The Wall Street Journal reports that, “the litigation is a test case for the EU’s competition czar, Margrethe Vestager, and the continuing probes into Facebook, Apple and Amazon for allegedly abusing their dominance to drive out smaller rivals.” Graf added that Vestager’s 2017 decision — which found that Google drove “traffic to its own shopping ads at the expense of rivals that operated their own shopping-comparison sites that linked to merchants” — was “wrong on the facts and wrong on the law.”
Google’s argument is that “self-preferencing is a new principle in competition law and that the commission had no legal basis to put it forward and to levy a €2.42 billion ($2.71 billion) billion fine based on it.” European Commission lawyer Nicholas Khan disagreed, noting that “the decision is not as unusual as Google suggests,” adding that a company legally should “not to use the levers of control conferred by its overwhelming dominance … to give itself an anticompetitive advantage.”
WSJ notes that, “at stake in the case is the legal precedent of self-preferencing and whether dominant tech companies have a special responsibility to avoid favoring their own in-house products and services over competitors.” Should the EU prevail in the case, “it could encourage the commission to pursue more antitrust probes such as one currently under way against Amazon.”
But reporting judge Lauri Madise appeared to side with Google when he noted that EU competition law currently has “no general prohibition for a business to favor its own products” and asked the European Commission to describe “exactly what made Google’s behavior anticompetitive.” The commission’s lawyer responded that, “in this specific case consumers were harmed because they were deprived of better search results from competitors and because Google was applying different standards to what it would display when it came to its own results and to rivals’ results.”

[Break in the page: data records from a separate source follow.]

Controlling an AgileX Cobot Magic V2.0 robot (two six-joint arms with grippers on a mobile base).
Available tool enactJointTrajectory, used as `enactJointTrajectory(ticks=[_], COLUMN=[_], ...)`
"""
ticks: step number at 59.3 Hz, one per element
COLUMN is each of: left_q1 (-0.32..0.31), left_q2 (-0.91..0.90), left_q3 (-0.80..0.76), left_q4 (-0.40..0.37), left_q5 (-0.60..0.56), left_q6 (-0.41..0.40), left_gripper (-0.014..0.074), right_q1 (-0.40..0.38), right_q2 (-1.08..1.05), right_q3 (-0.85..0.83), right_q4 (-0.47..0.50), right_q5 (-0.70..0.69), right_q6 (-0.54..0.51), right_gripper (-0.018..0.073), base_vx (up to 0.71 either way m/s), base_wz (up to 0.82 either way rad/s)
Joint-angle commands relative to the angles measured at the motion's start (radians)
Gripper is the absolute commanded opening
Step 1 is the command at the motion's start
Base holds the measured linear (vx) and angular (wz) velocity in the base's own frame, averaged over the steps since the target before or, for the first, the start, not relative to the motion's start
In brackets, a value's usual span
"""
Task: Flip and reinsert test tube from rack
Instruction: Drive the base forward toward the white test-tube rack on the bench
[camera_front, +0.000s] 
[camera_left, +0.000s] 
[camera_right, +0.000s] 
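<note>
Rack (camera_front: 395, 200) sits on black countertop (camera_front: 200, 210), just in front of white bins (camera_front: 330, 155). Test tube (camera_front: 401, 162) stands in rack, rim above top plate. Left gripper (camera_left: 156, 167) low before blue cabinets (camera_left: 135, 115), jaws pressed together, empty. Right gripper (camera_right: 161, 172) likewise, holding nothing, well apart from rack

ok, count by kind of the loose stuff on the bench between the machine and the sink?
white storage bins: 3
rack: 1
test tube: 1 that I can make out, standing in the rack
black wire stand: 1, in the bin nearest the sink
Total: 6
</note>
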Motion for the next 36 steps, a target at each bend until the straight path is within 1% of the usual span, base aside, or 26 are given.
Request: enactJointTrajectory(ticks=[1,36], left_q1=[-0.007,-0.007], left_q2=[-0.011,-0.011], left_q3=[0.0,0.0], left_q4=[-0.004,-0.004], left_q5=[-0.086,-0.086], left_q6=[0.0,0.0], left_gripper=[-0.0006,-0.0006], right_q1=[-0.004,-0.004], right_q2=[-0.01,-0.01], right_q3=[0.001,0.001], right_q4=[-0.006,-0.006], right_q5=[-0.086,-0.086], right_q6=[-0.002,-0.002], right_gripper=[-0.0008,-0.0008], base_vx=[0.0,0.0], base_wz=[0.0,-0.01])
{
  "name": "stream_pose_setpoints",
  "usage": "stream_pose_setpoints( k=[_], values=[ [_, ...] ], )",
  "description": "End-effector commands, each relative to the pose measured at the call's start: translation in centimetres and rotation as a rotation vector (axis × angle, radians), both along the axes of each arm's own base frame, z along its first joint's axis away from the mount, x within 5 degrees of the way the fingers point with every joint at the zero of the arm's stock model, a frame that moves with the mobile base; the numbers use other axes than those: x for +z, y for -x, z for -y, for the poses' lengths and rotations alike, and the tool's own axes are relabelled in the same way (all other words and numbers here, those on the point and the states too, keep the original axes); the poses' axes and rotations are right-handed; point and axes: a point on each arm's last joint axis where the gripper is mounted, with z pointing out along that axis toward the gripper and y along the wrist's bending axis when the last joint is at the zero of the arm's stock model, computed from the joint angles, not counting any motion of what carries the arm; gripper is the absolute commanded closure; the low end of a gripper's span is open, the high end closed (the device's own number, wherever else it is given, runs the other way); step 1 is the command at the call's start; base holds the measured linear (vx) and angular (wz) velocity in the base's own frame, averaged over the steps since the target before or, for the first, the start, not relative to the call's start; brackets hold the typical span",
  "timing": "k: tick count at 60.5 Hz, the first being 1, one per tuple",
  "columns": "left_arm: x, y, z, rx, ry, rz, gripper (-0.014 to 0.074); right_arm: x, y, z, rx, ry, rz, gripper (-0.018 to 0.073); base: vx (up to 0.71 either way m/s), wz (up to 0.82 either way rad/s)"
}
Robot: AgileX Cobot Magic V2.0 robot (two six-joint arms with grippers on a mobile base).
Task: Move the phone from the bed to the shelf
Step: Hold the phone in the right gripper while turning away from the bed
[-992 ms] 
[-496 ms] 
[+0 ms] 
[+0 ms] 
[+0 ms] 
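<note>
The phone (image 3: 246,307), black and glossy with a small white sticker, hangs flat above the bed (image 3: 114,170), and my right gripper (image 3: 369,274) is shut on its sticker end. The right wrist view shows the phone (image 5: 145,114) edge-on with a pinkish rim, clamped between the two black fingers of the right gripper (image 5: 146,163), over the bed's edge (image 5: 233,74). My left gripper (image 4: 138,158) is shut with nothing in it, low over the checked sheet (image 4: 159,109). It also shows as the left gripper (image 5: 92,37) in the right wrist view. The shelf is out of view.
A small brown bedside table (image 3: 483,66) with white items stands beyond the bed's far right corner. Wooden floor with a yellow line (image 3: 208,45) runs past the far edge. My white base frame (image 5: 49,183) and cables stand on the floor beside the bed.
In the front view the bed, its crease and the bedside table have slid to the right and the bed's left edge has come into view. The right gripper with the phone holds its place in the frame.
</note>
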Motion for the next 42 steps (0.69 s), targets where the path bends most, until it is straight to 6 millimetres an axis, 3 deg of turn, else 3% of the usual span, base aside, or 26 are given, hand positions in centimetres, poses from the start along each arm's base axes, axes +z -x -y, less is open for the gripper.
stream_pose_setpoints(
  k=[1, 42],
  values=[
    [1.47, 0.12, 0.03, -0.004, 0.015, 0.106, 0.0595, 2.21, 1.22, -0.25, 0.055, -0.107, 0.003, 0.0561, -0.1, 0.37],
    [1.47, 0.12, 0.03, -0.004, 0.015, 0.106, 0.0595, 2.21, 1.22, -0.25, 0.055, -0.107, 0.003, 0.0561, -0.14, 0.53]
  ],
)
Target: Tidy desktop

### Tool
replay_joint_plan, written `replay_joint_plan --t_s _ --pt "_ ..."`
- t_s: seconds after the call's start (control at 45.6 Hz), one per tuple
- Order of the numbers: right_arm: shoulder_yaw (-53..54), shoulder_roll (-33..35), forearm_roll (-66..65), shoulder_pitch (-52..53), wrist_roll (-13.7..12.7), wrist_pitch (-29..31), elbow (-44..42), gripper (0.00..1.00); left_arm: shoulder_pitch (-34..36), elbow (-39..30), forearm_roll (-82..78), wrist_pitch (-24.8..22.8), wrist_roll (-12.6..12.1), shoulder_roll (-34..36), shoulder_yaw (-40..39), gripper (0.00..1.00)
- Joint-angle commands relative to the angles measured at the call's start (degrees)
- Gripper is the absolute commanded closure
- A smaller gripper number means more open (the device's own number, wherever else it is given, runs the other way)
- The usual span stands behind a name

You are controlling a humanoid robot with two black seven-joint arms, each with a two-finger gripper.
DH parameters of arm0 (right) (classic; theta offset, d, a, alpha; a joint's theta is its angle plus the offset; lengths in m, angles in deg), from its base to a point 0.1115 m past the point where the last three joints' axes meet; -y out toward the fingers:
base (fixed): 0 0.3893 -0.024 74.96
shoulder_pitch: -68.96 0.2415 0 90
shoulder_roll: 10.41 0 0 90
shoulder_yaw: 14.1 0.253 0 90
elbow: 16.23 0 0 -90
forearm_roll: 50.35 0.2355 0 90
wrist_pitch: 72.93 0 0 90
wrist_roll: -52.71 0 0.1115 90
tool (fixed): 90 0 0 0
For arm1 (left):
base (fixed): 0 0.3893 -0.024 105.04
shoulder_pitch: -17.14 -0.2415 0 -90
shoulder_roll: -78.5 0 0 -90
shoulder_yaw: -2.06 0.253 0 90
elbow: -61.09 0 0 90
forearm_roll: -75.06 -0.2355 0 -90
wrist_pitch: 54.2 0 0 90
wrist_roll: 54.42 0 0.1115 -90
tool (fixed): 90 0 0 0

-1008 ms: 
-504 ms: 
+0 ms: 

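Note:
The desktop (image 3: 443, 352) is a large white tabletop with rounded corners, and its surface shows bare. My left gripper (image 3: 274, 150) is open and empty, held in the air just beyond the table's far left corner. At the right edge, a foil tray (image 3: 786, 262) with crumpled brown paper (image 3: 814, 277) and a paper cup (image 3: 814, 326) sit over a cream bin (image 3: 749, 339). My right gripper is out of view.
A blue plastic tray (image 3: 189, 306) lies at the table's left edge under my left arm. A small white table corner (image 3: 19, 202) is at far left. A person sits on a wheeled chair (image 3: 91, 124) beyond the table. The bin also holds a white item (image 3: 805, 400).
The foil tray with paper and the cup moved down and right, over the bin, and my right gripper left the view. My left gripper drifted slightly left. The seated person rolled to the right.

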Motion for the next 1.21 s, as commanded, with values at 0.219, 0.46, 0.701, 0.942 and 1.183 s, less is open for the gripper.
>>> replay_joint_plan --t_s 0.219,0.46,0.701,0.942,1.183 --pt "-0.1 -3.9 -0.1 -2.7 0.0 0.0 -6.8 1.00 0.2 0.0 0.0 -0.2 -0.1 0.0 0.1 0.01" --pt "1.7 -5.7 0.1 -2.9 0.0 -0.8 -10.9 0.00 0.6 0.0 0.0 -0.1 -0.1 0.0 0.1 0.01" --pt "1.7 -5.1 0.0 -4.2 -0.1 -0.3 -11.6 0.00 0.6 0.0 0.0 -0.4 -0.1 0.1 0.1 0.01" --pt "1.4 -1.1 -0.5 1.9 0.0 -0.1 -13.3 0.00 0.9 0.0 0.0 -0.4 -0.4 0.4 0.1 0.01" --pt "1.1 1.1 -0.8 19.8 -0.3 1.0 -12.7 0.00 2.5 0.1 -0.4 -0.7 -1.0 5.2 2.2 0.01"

“This behavior needs to be stopped because otherwise competition will be destroyed in every other market Google decides to enter,” said a lawyer for the German publishers’ association. The Computer & Communications Industry Association, based in Washington, D.C., “sided with Google at the hearing and said the commission’s self-preferencing argument creates legal uncertainty.”
“We ask the court to re-establish clarity and coherence as to the law, to allow the tech sector to do what it does best: innovate,” said CCIA lawyer James Killick.